Ensemble Learning - Singhak/MLIQ GitHub Wiki

1. What is ensembling?

In general, ensembling is a technique of combining two or more algorithms of similar or dissimilar types called base learners.
This is done to make a more robust system which incorporates the predictions from all the base learners.
You can consider another example of a candidate going through multiple rounds of job interviews. The final decision of candidate's ability is generally taken based on the feedback of all the interviewers. Although a single interviewer might not be able to test the candidate for each required skill and trait. But the combined feedback of multiple interviewers usually helps in better assessment of the candidate.

2. Types of ensembling

Bagging:
- Bagging is also referred to as bootstrap aggregation. To understand bagging, we first need to understand bootstrapping. Bootstrapping is a sampling technique in which we choose 'n' observations or rows out of the original dataset of 'n' rows as well. But the key is that each row is selected with replacement from the original dataset so that each row is equally likely to be selected in each iteration.
- One important thing to note here is that it’s done mainly to reduce the variance. Now, random forest actually uses this concept but it goes a step ahead to further reduce the variance by randomly choosing a subset of features as well for each bootstrapped sample to make the splits while training.
Boosting:
- Boosting is a sequential technique in which, the first algorithm is trained on the entire dataset and the subsequent algorithms are built by fitting the residuals of the first algorithm, thus giving higher weight to those observations that were poorly predicted by the previous model.
- It relies on creating a series of weak learners each of which might not be good for the entire dataset but is good for some part of the dataset. Thus, each model actually boosts the performance of the ensemble.
- It’s really important to note that boosting is focused on reducing the bias. This makes the boosting algorithms prone to overfitting. Thus, parameter tuning becomes a crucial part of boosting algorithms to make them avoid overfitting.
- Some examples of boosting are XGBoost, GBM, ADABOOST, etc.
Stacking:
- In stacking multiple layers of machine learning models are placed one over another where each of the models passes their predictions to the model in the layer above it and the top layer model takes decisions based on the outputs of the models in layers below it.
- The basic idea is to train machine learning algorithms with training dataset and then generate a new dataset with these models. Then this new dataset is used as input for the combiner machine learning algorithm.

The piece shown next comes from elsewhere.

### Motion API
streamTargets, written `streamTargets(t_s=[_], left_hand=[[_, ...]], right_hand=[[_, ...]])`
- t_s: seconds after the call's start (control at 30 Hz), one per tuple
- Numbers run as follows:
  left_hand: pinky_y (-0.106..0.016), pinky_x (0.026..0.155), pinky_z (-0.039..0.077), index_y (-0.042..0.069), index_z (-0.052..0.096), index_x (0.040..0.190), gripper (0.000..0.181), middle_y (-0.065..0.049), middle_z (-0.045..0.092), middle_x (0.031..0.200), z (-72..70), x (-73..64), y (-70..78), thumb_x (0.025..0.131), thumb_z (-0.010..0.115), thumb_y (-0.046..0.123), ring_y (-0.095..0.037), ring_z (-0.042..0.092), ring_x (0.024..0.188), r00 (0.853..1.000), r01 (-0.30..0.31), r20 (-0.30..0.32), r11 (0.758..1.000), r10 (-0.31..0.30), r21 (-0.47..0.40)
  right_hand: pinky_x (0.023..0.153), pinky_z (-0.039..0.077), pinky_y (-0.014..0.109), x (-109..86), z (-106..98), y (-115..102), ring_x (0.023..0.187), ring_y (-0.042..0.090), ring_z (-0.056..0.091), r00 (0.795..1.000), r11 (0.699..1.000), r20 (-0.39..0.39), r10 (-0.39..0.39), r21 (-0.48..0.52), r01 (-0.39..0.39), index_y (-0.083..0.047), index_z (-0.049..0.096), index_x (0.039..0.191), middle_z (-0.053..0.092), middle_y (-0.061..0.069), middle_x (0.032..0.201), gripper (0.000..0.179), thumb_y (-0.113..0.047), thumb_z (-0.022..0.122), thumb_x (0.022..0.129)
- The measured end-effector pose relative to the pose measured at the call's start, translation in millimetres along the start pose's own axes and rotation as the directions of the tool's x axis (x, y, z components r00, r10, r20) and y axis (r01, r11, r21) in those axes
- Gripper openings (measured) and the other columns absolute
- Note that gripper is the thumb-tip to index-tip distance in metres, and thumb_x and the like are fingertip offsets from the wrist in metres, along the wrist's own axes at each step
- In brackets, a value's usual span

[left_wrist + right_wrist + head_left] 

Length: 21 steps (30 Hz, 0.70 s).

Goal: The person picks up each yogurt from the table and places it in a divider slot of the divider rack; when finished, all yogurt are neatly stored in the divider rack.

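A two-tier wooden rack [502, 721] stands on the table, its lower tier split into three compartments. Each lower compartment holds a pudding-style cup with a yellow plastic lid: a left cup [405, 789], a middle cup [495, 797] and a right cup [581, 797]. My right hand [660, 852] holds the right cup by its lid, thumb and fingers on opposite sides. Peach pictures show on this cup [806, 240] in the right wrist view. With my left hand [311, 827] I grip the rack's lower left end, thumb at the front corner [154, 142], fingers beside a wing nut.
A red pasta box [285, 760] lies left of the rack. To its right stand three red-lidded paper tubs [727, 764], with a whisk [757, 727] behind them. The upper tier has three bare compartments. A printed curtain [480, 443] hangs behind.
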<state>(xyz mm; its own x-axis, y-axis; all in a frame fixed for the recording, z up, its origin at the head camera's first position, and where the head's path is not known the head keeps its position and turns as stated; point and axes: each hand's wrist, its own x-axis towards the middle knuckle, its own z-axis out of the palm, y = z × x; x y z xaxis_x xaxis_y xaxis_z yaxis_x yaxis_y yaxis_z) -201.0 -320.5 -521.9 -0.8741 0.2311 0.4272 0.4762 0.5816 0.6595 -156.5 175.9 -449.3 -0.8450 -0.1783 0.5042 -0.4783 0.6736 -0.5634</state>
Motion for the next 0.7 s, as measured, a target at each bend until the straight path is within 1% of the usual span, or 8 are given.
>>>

3. Advantages and Disadvantages of ensembling

Advantages
- Ensembling is a proven method for improving the accuracy of the model and works in most of the cases.
- It is the key ingredient for winning almost all of the machine learning hackathons.
- Ensembling makes the model more robust and stable thus ensuring decent performance on the test cases in most scenarios.
- You can use ensembling to capture linear and simple as well non-linear complex relationships in the data. This can be done by using two different models and forming an ensemble of two.
Disadvantages
- Ensembling reduces the model interpretability and makes it very difficult to draw any crucial business insights at the end.
- It is time-consuming and thus might not be the best idea for real-time applications.
- The selection of models for creating an ensemble is an art which is really hard to master.